Exact copies of the lines from the line containing "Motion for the" through the last line of the entries below are the whole answer.

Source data
################

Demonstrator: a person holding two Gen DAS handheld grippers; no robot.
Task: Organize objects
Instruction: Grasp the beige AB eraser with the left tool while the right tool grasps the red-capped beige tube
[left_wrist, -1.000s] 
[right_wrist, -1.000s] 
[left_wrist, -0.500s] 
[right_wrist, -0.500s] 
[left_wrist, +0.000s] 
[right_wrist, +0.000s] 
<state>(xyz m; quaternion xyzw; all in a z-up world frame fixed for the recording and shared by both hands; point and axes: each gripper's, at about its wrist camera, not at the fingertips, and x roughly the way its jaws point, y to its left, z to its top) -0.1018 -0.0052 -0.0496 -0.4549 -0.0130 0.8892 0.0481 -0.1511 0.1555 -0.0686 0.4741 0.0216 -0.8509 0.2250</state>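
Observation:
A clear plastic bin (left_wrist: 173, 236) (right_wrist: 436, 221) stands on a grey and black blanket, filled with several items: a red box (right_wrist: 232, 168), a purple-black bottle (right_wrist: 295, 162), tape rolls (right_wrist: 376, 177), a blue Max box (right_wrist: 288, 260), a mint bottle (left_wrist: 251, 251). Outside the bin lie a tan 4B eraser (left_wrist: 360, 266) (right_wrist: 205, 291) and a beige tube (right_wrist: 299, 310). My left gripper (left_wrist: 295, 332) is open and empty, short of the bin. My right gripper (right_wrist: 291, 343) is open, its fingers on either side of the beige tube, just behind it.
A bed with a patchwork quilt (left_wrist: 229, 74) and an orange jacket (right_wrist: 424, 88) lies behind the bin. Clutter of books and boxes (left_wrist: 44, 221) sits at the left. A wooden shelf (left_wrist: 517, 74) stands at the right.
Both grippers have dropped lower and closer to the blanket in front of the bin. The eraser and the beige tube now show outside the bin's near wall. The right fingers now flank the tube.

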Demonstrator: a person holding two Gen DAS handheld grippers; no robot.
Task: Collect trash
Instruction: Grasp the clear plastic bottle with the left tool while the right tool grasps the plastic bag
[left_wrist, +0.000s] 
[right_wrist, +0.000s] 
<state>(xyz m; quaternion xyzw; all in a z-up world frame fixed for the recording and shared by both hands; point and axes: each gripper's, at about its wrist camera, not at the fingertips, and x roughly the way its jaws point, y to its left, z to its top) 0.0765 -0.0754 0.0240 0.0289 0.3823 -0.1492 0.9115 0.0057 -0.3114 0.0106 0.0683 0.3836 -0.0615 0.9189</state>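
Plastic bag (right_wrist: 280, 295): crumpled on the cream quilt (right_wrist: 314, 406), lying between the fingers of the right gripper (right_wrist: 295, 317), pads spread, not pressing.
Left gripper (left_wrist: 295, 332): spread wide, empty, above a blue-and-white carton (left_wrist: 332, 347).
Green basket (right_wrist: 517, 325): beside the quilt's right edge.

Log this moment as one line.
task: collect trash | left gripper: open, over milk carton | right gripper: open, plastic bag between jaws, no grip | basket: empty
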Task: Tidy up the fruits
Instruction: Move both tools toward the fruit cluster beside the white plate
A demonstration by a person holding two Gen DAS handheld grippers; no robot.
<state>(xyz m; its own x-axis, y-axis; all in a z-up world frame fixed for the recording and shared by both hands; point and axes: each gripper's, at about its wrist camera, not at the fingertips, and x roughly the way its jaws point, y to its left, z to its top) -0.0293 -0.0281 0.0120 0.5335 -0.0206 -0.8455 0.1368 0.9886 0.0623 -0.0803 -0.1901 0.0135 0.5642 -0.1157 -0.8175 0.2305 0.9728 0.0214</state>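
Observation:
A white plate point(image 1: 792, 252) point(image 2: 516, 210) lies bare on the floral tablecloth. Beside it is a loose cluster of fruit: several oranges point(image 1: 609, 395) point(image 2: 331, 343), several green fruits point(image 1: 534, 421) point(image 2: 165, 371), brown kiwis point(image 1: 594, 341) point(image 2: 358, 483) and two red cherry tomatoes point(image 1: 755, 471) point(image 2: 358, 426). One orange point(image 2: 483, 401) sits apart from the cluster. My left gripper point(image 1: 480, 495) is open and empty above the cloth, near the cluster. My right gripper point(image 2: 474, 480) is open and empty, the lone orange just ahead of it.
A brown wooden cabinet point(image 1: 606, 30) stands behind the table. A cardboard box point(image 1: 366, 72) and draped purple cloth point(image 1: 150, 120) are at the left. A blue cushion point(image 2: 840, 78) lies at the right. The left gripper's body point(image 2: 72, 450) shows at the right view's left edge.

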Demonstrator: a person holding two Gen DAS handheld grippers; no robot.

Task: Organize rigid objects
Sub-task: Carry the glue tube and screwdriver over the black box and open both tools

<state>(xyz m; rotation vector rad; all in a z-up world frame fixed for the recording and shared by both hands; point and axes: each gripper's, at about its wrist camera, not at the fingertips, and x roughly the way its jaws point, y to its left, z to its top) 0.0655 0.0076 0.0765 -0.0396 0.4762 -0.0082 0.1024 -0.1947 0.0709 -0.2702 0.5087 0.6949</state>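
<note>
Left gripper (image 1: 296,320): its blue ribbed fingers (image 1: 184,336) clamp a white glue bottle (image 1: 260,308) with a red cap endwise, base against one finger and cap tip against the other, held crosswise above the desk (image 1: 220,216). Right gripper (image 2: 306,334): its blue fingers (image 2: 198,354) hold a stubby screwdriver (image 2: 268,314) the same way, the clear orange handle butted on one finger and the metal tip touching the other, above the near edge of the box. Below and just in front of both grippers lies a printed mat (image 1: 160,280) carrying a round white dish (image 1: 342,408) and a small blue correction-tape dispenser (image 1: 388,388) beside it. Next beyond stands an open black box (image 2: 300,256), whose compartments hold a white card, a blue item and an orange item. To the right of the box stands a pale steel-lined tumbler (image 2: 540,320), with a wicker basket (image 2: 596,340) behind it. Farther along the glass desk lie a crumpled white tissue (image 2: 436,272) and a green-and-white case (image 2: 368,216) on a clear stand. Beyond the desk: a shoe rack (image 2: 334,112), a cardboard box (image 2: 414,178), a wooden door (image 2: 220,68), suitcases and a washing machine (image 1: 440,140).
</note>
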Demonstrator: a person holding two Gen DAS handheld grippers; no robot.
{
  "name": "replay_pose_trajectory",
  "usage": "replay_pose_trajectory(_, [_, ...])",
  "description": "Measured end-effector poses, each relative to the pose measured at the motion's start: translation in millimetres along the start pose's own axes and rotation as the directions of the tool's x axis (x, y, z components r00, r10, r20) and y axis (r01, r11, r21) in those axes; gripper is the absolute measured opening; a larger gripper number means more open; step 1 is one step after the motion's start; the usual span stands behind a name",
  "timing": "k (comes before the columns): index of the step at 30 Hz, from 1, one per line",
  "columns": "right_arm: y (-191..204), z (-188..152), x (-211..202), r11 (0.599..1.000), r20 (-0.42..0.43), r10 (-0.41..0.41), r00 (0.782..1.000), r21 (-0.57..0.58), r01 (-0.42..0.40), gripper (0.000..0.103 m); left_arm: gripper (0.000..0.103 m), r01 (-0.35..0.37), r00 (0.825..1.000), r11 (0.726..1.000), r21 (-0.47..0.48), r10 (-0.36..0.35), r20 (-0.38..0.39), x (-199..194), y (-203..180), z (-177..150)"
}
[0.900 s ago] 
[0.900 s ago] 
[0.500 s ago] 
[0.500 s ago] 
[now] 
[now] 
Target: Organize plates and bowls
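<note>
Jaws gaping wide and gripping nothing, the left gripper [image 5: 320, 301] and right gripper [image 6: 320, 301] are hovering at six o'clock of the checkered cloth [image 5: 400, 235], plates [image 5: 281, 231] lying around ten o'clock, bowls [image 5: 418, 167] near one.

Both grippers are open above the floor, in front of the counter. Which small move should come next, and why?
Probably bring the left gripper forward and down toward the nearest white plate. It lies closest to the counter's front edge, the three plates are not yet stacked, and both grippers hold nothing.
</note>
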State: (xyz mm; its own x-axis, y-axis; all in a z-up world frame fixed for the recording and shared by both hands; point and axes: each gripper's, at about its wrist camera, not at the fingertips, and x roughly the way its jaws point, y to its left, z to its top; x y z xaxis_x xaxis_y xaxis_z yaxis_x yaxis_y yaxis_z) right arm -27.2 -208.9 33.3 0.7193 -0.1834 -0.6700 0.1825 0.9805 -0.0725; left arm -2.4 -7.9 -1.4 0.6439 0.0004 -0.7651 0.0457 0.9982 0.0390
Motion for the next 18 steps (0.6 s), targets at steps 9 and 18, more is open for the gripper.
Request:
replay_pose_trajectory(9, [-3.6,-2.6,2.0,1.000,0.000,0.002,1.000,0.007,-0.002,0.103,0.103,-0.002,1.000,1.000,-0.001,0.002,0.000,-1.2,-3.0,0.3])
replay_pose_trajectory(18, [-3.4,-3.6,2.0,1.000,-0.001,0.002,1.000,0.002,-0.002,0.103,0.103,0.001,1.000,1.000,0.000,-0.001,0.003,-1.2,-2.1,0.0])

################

• [Task output]
Motion for the next 18 steps (0.6 s), targets at steps 9 and 18, more is open for the gripper.
Request:
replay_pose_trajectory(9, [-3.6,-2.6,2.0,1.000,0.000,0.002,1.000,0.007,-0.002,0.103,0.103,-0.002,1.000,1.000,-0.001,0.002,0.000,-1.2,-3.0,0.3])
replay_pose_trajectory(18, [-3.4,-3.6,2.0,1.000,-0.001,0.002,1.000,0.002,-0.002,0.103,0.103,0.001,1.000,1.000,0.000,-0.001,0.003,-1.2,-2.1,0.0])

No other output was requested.